-- Opening Marker --
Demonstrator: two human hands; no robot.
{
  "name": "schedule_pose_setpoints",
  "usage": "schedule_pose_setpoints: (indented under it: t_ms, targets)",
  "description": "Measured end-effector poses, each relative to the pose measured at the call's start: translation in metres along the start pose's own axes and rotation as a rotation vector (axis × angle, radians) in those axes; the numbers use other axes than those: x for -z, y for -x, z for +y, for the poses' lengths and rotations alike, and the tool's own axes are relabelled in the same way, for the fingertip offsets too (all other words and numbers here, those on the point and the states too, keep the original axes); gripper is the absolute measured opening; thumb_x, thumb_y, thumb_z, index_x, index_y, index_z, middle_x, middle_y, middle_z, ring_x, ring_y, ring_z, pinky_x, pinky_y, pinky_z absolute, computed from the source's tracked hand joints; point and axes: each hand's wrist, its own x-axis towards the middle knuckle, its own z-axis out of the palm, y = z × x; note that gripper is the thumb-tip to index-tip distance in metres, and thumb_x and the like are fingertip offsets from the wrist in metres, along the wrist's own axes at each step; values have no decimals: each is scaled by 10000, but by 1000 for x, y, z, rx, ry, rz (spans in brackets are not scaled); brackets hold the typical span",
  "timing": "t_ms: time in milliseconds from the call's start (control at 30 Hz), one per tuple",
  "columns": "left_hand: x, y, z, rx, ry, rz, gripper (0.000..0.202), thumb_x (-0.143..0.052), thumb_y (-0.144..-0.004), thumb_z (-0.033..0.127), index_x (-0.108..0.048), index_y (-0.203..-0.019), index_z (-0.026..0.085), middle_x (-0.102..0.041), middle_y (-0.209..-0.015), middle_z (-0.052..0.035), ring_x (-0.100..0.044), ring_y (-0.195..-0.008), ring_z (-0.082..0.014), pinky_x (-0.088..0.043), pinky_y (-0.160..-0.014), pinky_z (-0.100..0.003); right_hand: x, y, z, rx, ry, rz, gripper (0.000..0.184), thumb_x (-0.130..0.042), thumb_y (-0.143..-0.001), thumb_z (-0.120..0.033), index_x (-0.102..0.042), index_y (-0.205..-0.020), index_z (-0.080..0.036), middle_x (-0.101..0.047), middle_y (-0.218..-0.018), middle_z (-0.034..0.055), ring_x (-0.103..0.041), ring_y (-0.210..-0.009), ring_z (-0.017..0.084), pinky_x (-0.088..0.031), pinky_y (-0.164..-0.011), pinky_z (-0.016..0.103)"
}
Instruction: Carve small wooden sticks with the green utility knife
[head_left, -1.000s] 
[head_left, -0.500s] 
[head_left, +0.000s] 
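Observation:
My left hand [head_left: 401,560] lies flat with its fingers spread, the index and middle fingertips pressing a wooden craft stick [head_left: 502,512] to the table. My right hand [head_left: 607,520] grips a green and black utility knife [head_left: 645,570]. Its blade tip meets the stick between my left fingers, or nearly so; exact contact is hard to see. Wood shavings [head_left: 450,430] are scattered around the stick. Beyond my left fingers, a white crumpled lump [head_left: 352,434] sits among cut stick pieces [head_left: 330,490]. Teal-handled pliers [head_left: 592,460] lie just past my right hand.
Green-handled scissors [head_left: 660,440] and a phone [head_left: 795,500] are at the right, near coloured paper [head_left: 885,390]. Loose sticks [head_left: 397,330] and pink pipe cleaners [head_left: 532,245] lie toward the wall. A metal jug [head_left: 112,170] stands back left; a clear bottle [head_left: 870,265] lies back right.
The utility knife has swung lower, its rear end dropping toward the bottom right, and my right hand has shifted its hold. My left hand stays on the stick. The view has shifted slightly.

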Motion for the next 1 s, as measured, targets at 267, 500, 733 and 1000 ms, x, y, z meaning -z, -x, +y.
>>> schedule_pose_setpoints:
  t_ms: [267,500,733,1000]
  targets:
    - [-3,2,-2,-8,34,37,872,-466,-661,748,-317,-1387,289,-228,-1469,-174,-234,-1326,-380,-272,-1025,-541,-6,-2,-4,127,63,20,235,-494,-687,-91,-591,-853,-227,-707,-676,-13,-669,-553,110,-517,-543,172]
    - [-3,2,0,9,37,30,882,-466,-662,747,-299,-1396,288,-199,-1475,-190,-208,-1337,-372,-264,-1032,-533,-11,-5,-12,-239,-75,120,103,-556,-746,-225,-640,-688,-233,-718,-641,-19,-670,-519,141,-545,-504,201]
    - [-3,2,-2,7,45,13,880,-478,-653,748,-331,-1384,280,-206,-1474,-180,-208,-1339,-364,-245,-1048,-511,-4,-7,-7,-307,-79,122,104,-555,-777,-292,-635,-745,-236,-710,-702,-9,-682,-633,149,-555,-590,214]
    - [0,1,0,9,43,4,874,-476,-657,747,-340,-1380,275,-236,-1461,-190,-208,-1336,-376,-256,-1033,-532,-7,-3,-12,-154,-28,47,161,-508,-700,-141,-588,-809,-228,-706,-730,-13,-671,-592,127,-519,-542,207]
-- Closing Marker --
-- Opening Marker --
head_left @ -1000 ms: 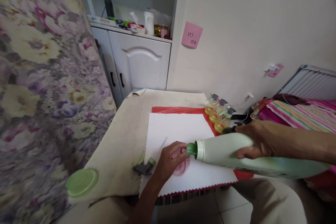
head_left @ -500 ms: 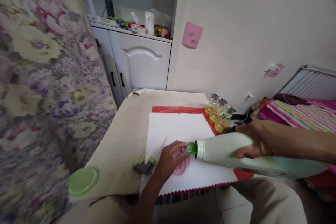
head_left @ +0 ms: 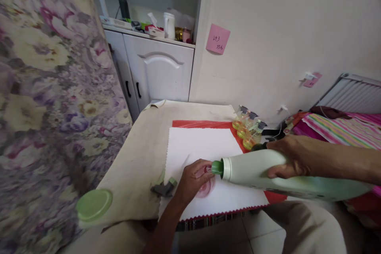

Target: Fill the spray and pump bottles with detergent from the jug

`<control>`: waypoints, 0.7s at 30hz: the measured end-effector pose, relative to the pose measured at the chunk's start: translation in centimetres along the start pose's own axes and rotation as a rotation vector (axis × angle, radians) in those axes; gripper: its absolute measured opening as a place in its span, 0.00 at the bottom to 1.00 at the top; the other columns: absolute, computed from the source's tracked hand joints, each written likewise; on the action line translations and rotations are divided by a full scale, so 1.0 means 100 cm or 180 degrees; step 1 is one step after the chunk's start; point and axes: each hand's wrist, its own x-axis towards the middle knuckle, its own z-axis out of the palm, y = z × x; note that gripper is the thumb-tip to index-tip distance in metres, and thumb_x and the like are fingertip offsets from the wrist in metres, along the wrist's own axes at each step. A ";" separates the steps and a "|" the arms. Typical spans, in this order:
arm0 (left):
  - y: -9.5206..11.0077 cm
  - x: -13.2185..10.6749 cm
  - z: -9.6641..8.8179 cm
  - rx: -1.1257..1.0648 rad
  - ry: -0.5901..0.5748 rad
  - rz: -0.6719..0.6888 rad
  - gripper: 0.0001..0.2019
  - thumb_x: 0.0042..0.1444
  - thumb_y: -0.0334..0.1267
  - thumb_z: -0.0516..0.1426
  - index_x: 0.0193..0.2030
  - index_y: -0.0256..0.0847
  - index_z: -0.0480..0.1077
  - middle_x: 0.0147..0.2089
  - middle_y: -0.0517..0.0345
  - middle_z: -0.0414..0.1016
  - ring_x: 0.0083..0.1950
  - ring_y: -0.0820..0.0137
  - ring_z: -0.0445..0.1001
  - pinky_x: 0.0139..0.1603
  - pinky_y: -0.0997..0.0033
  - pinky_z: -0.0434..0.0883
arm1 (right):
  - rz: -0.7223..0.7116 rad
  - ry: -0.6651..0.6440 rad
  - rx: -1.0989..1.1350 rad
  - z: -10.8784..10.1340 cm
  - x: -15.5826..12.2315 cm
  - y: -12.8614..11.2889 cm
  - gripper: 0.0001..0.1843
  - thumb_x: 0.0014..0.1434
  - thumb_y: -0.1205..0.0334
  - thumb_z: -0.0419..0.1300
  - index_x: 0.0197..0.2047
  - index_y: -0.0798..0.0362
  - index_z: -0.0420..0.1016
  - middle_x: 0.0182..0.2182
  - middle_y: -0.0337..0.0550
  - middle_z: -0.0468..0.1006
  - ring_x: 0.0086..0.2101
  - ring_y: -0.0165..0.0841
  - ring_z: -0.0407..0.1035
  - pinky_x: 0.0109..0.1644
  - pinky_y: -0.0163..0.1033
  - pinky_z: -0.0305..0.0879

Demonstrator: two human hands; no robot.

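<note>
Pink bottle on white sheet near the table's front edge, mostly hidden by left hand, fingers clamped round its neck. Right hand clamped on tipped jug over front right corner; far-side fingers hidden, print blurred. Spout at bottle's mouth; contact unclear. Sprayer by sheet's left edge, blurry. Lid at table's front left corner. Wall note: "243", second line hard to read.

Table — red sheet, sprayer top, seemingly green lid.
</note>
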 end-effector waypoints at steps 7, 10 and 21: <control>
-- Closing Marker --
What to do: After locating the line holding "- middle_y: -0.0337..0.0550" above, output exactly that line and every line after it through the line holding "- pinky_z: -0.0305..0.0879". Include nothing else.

Answer below:
  - middle_y: -0.0337..0.0550
  - middle_z: -0.0468..0.1006
  - ring_x: 0.0086..0.2101
  - ring_y: -0.0165..0.0841
  - ring_z: -0.0407..0.1035
  - pinky_x: 0.0109..0.1644
  - pinky_y: -0.0163..0.1033
  - pinky_z: -0.0305..0.0879

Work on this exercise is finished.